Make crowns for all the ladies getting chemo that day?
Still brainstorming!
Hmmmmm
Facebook status the other day was "Going to be on Ellen! Within the year!!!"
It was supposed to be just a declaration!
A speaking something into being.
The law of attraction.
The Secret if you wish.
But tons of my friends thought I was serious!
Two close friends said they actually wrote Ellen about me and my blog.
"Hi Ellen if you're reading. Love you!!!!"
So it could possibly be in the works! Crazier things have happened!
I would promote my two books.
My blog book and my childrens book I wrote about a little monster who's mom gets cancer.
I would love to be an author. A published author!

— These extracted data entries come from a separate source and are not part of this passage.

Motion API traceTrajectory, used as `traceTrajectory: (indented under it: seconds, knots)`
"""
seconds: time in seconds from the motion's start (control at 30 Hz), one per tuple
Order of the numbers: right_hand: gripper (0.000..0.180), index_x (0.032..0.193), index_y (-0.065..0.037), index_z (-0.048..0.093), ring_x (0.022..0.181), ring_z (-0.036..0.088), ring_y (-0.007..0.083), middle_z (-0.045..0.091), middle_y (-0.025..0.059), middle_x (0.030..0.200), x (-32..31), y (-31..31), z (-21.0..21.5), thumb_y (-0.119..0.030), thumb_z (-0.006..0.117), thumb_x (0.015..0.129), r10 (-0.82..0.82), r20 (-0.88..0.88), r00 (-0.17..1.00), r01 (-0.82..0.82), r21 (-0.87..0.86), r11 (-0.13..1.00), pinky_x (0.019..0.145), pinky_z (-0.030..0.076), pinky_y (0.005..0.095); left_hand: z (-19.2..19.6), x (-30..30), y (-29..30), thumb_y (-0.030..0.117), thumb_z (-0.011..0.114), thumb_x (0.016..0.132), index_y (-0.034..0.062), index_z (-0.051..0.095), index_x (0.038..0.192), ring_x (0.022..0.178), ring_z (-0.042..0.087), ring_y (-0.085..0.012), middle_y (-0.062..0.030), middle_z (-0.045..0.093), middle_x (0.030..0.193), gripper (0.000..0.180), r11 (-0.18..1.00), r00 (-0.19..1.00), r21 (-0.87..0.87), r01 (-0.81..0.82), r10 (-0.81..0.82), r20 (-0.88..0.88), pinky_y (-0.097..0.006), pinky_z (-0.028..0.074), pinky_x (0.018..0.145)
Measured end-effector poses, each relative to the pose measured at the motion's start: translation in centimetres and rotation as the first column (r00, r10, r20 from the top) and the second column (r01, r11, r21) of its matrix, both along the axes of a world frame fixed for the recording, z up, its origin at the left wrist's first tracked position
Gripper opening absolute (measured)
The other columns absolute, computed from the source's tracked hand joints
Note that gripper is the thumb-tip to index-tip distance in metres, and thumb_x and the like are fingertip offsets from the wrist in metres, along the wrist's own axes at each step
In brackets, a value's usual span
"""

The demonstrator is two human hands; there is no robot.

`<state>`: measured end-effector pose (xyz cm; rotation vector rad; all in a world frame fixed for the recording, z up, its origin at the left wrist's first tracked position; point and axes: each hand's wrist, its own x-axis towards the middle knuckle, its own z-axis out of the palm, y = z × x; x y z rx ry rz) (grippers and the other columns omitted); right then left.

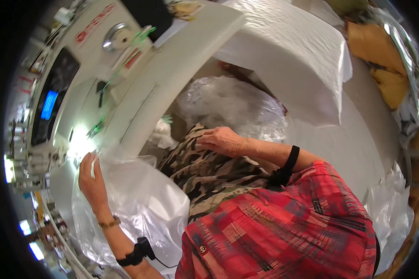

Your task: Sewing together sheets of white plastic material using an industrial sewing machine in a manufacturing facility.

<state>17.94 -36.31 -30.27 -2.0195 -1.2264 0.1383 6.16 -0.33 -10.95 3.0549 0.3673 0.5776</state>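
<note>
My left hand (93, 181) is raised beside the bright lamp of a white sewing machine (139, 102). Its thumb and fingertips come together at the edge of a clear plastic sheet (139, 204), which drapes down toward my lap. Glare hides the needle area just beyond those fingertips. On my thigh, over the camouflage trousers (209, 181), rests my right hand (222, 141), fingers loosely stretched and nothing seen in them.
Green thread (104, 86) runs down the machine's front, near a lit blue display (49, 105). Crumpled clear plastic (233, 104) lies beyond my knees. A large white sheet (293, 51) hangs over the table's far side. Brown wrapping (377, 56) stands at the far right.
</note>
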Motion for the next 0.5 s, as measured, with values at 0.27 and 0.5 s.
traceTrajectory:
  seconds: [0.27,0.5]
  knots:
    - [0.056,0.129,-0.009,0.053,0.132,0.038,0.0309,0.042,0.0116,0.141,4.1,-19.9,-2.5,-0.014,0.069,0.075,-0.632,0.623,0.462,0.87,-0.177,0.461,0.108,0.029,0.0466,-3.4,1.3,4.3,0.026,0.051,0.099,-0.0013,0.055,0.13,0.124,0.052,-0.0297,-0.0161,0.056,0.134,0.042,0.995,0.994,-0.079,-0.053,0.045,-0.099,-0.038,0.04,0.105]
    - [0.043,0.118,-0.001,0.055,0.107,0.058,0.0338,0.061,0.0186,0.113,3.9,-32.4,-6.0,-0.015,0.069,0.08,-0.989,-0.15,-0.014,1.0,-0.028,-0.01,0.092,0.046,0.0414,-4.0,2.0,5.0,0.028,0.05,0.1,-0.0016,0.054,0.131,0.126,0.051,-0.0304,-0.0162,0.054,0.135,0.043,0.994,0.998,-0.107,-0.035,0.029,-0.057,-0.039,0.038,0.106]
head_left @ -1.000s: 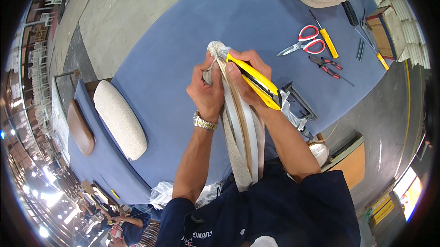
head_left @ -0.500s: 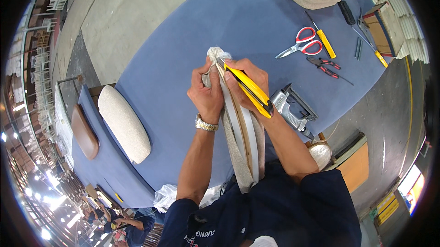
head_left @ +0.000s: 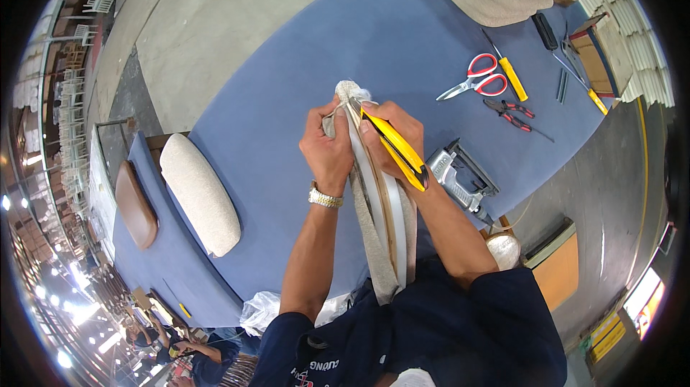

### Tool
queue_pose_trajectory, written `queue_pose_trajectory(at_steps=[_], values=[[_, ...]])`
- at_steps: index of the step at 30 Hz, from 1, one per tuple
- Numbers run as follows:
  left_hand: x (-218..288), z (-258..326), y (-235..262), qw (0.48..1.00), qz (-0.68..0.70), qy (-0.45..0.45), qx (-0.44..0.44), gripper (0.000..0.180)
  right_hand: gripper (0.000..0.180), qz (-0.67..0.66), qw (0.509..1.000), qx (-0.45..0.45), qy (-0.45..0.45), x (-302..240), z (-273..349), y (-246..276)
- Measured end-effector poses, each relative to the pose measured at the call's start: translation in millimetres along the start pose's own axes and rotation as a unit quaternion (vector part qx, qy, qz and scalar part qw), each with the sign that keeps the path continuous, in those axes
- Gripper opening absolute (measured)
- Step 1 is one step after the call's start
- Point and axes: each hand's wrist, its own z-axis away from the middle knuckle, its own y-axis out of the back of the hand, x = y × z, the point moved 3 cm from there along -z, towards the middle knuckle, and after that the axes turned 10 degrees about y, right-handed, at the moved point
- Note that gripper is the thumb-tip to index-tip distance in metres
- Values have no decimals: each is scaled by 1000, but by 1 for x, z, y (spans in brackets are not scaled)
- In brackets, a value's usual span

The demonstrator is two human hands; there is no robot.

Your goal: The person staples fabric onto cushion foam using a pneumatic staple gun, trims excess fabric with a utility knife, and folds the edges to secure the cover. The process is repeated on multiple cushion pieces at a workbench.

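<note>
Cutter [head_left: 397, 145] slants through the right grip [head_left: 405, 123], front end at panel [head_left: 381, 204].

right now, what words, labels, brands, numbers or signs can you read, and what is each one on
Dark shirt: pale lettering on the chest, upside down in this view; I don't copy out printed words.
Silver staple gun: marking on its body, too small and blurred to read.
Yellow cutter: no readable lettering.
Wristwatch: nothing readable.
</note>
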Motion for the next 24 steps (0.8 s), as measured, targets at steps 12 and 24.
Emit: queue_pose_trajectory(at_steps=[12,24], values=[[9,-3,3,993,-93,-67,8,19,24,6,999,49,-3,-5,-1,-2],[6,-4,2,993,-100,-56,21,17,24,9,1000,27,-13,-2,-2,-7]])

So funny how life throws you curve balls and all of the curveballs I have been thrown have enriched my life and made it better!
Getting knocked-up with Micah was a curveball and one of the best things that's happened to me because now I have Anthony and Mason too!!
(MELT)
Cancer is a really big curveball but I found out I love to write!
Even if it's just for self-therapy and preserving memories....I LOVE IT!
So the packages keep rollin in!
My Uncle Kelly sent two HUGE boxes of breads, cookies, and amazingness!
My cuz sent my some nipple tassles! Anthony liked that package!
My friend Heather made a book for me! I cried!
I got a free scarf from a fellow combat in this battle. Thanks Dotty! xo
I feel the life in my life and am very present to how blessed I am! Thank you!